Working code is easy. Trusted systems are not.
They require architecture, security, and decisions that hold under real-world use.
A Shift in Output, Not Responsibility
AI has materially changed how software is produced. It has not changed what software is.
Production systems still carry responsibility for user data, for system behaviour, for security and compliance. That responsibility does not transfer to the tool. It remains with the people who design and ship the system.
What Has Actually Changed
The cost of writing code has collapsed. Features can be generated quickly. Interfaces can be assembled in hours. Entire applications can be scaffolded from a prompt.
What has not changed is the cost of being wrong. Incorrect architectural decisions still lead to data exposure, system instability, and regulatory risk. AI reduces effort. It does not reduce consequence.
The Pattern Worth Watching
There is a growing tendency to treat generated output as finished systems. It is most visible in early-stage SaaS: products launched without defined access control, multi-tenancy implemented without isolation guarantees, APIs exposed without validation or rate limiting, data handled without clear ownership or regional control.
These are not edge cases. They are the expected outcome when engineering is replaced with generation.
The Missing Layer: Architecture
AI can produce working code. It cannot define system boundaries, trust models, failure behaviour, or data lifecycle. These are design and architectural concerns. They require context and judgement, neither of which a model can supply on your behalf.
What Engineering Actually Looks Like Now
Engineering is not being replaced. It is being concentrated.
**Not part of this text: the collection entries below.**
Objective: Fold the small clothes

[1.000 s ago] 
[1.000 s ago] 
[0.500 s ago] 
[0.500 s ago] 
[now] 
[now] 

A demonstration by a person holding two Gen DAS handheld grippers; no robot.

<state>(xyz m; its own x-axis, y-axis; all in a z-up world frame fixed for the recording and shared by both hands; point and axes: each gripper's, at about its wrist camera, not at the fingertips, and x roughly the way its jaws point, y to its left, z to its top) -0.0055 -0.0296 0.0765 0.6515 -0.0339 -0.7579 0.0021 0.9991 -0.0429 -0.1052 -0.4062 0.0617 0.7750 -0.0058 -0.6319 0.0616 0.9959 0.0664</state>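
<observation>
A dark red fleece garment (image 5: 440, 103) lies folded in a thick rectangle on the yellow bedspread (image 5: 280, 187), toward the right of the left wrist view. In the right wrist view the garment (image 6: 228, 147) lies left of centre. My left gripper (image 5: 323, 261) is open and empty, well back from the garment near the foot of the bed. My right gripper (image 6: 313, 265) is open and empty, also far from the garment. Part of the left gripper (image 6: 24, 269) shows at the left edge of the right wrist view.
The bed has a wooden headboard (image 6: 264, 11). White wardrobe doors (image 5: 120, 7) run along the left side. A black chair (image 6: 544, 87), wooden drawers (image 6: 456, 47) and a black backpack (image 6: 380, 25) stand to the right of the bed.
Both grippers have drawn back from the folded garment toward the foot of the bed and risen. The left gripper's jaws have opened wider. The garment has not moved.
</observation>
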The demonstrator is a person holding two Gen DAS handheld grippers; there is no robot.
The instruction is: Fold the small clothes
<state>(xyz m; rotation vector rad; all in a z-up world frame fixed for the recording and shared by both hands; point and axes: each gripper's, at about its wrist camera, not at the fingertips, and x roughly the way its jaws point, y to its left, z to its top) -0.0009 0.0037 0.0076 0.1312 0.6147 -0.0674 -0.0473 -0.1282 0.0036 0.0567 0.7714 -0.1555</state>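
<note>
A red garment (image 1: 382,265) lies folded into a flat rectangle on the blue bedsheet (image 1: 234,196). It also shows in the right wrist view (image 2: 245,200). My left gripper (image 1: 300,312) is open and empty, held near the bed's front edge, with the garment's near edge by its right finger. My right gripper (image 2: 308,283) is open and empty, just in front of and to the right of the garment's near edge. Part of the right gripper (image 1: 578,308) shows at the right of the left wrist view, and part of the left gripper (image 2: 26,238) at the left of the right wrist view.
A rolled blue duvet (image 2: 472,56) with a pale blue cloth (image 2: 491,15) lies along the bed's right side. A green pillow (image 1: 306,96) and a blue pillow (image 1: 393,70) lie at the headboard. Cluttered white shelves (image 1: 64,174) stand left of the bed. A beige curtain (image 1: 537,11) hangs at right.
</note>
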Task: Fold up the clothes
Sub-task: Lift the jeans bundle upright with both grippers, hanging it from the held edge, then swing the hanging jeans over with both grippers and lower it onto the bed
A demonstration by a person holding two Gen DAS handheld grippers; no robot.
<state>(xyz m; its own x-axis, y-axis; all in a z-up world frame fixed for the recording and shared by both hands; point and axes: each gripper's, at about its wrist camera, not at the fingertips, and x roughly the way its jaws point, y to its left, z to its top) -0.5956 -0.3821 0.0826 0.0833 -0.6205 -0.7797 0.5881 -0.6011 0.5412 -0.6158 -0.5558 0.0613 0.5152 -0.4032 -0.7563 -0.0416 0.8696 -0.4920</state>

The work shifts from writing code to defining systems: establishing boundaries, ensuring security and privacy, and maintaining coherence over time.
In practice, that means moving from code review to architecture review, evaluating interface contracts, data handling, and long-term product decisions rather than individual functions. It means designing systems that adapt and evolve, not just deliver features quickly. And it means starting with the problem, not the implementation, validating early, defining clearly, and avoiding premature build.
This requires alignment across engineering, product, and leadership. The outcome is not just speed. It is systems that deliver compounding value over time.
What this Looks Like in Practice: Building Amarius
At Altrin Systems, we faced this exact tension building Amarius, an open-source digital identity platform for professionals and teams. It provides branded digital businces card/profiles, structured contact management, and integration into CRM and operational workflows.
We prototyped the core of it in weeks. AI earned its place throughout; exploring interaction patterns, testing what was feasible, validating flows before committing further. That speed was the point. Early decisions are cheap. Late ones are not.
But Amarius is not in production. Not yet. Because moving from a working prototype to a trusted system is a different kind of work entirely. That phase is where we are now, multi-tenant isolation, identity and access control, API design, data handling and privacy, observability. The things that make a system safe to rely on.
Two phases. One standard. The AI accelerates the first. Engineering governs the second.
The issue is not using AI. It is assuming generated code equals engineered systems. It does not. The easier it becomes to build software, the more important it becomes to engineer it properly.